WORK REQUIRED | Every entry that follows should be written out again exactly.

Dataset excerpts |
════════════════

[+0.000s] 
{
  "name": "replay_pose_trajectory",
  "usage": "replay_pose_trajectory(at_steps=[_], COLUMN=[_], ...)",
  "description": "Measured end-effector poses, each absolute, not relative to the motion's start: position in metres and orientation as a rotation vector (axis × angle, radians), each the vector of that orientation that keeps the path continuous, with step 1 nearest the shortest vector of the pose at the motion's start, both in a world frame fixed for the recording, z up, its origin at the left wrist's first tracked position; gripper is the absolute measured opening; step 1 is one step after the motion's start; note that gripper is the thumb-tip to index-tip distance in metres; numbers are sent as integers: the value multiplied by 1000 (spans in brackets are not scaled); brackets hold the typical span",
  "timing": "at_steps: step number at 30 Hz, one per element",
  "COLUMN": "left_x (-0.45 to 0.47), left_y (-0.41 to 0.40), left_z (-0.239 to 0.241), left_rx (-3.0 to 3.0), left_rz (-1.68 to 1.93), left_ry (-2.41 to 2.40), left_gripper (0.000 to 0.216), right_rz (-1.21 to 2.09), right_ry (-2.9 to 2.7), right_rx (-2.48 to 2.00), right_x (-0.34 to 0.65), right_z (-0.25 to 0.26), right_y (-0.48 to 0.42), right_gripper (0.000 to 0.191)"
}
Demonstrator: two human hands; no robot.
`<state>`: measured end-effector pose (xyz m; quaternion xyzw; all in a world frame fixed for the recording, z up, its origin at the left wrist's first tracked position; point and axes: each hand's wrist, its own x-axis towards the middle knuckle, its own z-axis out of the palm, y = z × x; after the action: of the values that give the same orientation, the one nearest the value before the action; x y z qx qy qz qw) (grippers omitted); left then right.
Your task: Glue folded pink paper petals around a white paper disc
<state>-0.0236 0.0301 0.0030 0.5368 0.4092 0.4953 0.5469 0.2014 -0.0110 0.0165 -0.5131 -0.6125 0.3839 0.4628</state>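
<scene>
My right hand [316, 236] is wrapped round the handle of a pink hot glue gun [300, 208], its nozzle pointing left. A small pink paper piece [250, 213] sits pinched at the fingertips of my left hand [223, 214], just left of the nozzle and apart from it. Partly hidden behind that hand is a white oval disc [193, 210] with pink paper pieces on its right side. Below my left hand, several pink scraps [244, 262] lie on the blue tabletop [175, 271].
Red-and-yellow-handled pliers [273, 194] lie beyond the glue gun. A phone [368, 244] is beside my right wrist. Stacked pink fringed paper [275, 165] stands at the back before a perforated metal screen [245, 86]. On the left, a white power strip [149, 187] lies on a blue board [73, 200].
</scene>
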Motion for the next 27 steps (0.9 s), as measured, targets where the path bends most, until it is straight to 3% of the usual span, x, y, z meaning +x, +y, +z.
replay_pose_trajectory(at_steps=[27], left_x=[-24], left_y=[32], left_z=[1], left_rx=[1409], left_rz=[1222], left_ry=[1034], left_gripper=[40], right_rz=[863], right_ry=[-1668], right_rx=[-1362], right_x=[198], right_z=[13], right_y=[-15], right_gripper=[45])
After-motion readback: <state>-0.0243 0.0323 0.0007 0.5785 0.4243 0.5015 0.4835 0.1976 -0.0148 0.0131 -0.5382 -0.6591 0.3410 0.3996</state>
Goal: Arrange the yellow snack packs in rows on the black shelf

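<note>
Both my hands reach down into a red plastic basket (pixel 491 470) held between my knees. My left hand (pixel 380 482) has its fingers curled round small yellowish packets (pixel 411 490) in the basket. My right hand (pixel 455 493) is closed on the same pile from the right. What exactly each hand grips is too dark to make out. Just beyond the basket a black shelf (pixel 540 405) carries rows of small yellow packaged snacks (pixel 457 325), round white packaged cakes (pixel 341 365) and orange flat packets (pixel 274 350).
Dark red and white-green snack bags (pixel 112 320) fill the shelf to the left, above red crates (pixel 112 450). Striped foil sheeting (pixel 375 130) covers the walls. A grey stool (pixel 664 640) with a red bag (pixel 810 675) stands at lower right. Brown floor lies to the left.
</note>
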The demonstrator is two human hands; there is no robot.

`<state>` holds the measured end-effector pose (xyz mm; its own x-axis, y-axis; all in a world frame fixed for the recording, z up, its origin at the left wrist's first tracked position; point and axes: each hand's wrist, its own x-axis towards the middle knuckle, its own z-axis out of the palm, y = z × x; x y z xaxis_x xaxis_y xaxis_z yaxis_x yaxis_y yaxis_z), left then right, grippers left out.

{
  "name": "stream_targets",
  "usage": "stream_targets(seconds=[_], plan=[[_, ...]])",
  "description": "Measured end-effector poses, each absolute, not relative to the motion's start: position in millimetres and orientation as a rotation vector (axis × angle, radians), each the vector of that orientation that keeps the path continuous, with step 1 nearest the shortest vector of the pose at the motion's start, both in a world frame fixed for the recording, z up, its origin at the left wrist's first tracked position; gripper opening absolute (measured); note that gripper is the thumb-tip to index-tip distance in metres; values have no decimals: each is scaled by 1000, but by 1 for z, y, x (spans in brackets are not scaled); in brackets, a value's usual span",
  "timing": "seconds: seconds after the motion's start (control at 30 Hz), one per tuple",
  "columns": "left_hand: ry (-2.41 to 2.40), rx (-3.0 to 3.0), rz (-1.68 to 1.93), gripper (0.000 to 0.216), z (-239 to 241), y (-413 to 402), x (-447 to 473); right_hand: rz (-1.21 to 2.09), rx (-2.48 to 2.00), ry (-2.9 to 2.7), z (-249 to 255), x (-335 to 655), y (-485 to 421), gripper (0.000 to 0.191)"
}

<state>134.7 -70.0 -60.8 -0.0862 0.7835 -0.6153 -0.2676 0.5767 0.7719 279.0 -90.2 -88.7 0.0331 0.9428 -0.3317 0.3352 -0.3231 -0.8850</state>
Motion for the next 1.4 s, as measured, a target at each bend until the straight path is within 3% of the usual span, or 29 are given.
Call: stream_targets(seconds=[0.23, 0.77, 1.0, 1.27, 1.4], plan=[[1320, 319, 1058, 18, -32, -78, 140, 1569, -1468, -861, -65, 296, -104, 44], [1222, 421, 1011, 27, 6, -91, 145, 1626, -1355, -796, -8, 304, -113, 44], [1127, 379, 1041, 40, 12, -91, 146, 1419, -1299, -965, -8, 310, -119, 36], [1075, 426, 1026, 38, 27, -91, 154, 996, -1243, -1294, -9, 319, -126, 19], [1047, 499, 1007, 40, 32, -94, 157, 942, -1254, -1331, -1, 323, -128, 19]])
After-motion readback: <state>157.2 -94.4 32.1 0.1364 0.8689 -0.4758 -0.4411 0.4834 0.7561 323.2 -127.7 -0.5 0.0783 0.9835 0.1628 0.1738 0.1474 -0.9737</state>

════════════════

OUTPUT |
[+0.000s] 
{
  "name": "replay_pose_trajectory",
  "usage": "replay_pose_trajectory(at_steps=[_], COLUMN=[_], ...)",
  "description": "Measured end-effector poses, each absolute, not relative to the motion's start: position in metres and orientation as a rotation vector (axis × angle, radians), each the vector of that orientation that keeps the path continuous, with step 1 nearest the shortest vector of the pose at the motion's start, both in a world frame fixed for the recording, z up, its origin at the left wrist's first tracked position; gripper is the absolute measured opening; step 1 is one step after the motion's start; note that gripper is the thumb-tip to index-tip distance in metres; numbers are sent as integers: the value multiplied by 1000 (spans in brackets are not scaled); brackets hold the typical span",
  "timing": "at_steps: step number at 30 Hz, one per element",
  "COLUMN": "left_x (-0.45 to 0.47), left_y (-0.41 to 0.40), left_z (-0.239 to 0.241), left_rx (-3.0 to 3.0), left_rz (-1.68 to 1.93), left_ry (-2.41 to 2.40), left_gripper (0.000 to 0.216), right_rz (-1.21 to 2.09), right_ry (-2.9 to 2.7), right_rx (-2.48 to 2.00), right_x (-0.34 to 0.65), right_z (-0.25 to 0.26), right_y (-0.48 to 0.42), right_gripper (0.000 to 0.191)"
}
Demonstrator: two human hands; no robot.
`<state>`: measured end-effector pose (xyz m; quaternion xyzw; all in a world frame fixed for the recording, z up, its origin at the left wrist's first tracked position; point and axes: each hand's wrist, its own x-axis towards the middle knuckle, its own z-axis out of the palm, y = z × x; after the action: of the values that give the same orientation, the one nearest the value before the action; x y z qx qy qz qw) (grippers omitted); left then right.
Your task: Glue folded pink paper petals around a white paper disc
<state>-0.0236 0.0301 0.0030 0.5368 0.4092 0.4953 0.5469 0.2014 -0.0110 0.0165 -0.5131 -0.6125 0.3839 0.4628</state>
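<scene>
My right hand [316, 236] is wrapped round the handle of a pink hot glue gun [300, 208], its nozzle pointing left. A small pink paper piece [250, 213] sits pinched at the fingertips of my left hand [223, 214], just left of the nozzle and apart from it. Partly hidden behind that hand is a white oval disc [193, 210] with pink paper pieces on its right side. Below my left hand, several pink scraps [244, 262] lie on the blue tabletop [175, 271].
Red-and-yellow-handled pliers [273, 194] lie beyond the glue gun. A phone [368, 244] is beside my right wrist. Stacked pink fringed paper [275, 165] stands at the back before a perforated metal screen [245, 86]. On the left, a white power strip [149, 187] lies on a blue board [73, 200].
</scene>
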Motion for the next 27 steps (0.9 s), as measured, targets where the path bends most, until it is straight to 3% of the usual span, x, y, z meaning +x, +y, +z.
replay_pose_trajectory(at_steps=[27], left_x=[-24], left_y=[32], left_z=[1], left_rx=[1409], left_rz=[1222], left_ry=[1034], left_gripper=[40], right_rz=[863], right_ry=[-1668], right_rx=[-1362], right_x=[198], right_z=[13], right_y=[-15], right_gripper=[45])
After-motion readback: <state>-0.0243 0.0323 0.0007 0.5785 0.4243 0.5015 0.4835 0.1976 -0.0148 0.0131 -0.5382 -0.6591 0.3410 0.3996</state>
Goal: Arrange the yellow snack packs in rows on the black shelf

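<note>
Both my hands reach down into a red plastic basket (pixel 491 470) held between my knees. My left hand (pixel 380 482) has its fingers curled round small yellowish packets (pixel 411 490) in the basket. My right hand (pixel 455 493) is closed on the same pile from the right. What exactly each hand grips is too dark to make out. Just beyond the basket a black shelf (pixel 540 405) carries rows of small yellow packaged snacks (pixel 457 325), round white packaged cakes (pixel 341 365) and orange flat packets (pixel 274 350).
Dark red and white-green snack bags (pixel 112 320) fill the shelf to the left, above red crates (pixel 112 450). Striped foil sheeting (pixel 375 130) covers the walls. A grey stool (pixel 664 640) with a red bag (pixel 810 675) stands at lower right. Brown floor lies to the left.
</note>
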The demonstrator is two human hands; there is no robot.

`<state>` holds the measured end-effector pose (xyz mm; its own x-axis, y-axis; all in a world frame fixed for the recording, z up, its origin at the left wrist's first tracked position; point and axes: each hand's wrist, its own x-axis towards the middle knuckle, its own z-axis out of the palm, y = z × x; x y z xaxis_x xaxis_y xaxis_z yaxis_x yaxis_y yaxis_z), left then right, grippers left out.

{
  "name": "stream_targets",
  "usage": "stream_targets(seconds=[_], plan=[[_, ...]])",
  "description": "Measured end-effector poses, each absolute, not relative to the motion's start: position in millimetres and orientation as a rotation vector (axis × angle, radians), each the vector of that orientation that keeps the path continuous, with step 1 nearest the shortest vector of the pose at the motion's start, both in a world frame fixed for the recording, z up, its origin at the left wrist's first tracked position; gripper opening absolute (measured); note that gripper is the thumb-tip to index-tip distance in metres; values have no decimals: each is scaled by 1000, but by 1 for z, y, x (spans in brackets are not scaled); in brackets, a value's usual span",
  "timing": "seconds: seconds after the motion's start (control at 30 Hz), one per tuple",
  "columns": "left_hand: ry (-2.41 to 2.40), rx (-3.0 to 3.0), rz (-1.68 to 1.93), gripper (0.000 to 0.216), z (-239 to 241), y (-413 to 402), x (-447 to 473); right_hand: rz (-1.21 to 2.09), rx (-2.48 to 2.00), ry (-2.9 to 2.7), z (-249 to 255), x (-335 to 655), y (-485 to 421), gripper (0.000 to 0.191)"
}

<state>134.7 -70.0 -60.8 -0.0862 0.7835 -0.6153 -0.2676 0.5767 0.7719 279.0 -90.2 -88.7 0.0331 0.9428 -0.3317 0.3352 -0.3231 -0.8850</state>
Motion for the next 1.4 s, as measured, a target at each bend until the straight path is within 3% of the usual span, or 29 are given.
Call: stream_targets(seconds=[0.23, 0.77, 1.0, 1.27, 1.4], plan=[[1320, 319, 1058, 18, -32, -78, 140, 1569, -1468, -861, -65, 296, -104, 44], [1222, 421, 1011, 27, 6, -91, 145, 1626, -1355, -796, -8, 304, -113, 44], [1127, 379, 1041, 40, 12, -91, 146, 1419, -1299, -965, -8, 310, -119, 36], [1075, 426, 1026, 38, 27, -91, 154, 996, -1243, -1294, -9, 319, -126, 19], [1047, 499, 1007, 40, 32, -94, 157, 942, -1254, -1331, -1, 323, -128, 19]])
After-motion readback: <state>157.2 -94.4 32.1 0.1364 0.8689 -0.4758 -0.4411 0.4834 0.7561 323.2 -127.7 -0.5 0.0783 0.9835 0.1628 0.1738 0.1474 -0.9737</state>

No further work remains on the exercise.